**What to work on**: Every line holding the string "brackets" should be copied out of the listing.
%%
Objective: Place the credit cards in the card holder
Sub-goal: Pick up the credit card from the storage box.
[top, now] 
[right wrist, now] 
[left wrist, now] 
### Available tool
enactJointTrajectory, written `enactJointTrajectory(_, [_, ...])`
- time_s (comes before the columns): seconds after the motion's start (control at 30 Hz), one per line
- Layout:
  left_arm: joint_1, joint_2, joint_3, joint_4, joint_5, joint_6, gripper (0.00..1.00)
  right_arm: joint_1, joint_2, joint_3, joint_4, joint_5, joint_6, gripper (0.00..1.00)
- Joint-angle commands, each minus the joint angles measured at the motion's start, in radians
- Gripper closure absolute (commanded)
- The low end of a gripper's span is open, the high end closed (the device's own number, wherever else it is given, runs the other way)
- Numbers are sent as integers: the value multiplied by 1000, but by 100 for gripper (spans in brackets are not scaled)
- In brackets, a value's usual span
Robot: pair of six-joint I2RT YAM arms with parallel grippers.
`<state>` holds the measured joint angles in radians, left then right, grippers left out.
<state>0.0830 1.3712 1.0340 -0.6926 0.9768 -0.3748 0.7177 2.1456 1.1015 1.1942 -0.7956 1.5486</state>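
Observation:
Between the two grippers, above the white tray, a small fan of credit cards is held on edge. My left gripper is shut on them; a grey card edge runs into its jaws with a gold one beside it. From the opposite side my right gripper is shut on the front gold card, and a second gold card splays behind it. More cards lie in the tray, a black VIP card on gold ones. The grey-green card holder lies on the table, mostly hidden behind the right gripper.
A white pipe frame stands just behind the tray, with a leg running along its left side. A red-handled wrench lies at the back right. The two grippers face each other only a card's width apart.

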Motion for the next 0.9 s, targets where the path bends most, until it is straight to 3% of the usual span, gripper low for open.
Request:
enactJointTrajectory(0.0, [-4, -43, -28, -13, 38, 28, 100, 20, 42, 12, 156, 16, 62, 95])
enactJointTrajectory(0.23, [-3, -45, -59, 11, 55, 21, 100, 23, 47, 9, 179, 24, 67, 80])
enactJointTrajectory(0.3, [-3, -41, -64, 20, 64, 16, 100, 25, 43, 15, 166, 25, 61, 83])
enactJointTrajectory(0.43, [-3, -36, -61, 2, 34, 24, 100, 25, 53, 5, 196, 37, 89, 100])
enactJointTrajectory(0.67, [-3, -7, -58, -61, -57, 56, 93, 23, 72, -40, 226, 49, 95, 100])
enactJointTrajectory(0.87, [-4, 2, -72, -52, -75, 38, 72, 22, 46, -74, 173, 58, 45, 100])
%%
**Solution to this task**:
- Numbers are sent as integers: the value multiplied by 1000, but by 100 for gripper (spans in brackets are not scaled)
- In brackets, a value's usual span

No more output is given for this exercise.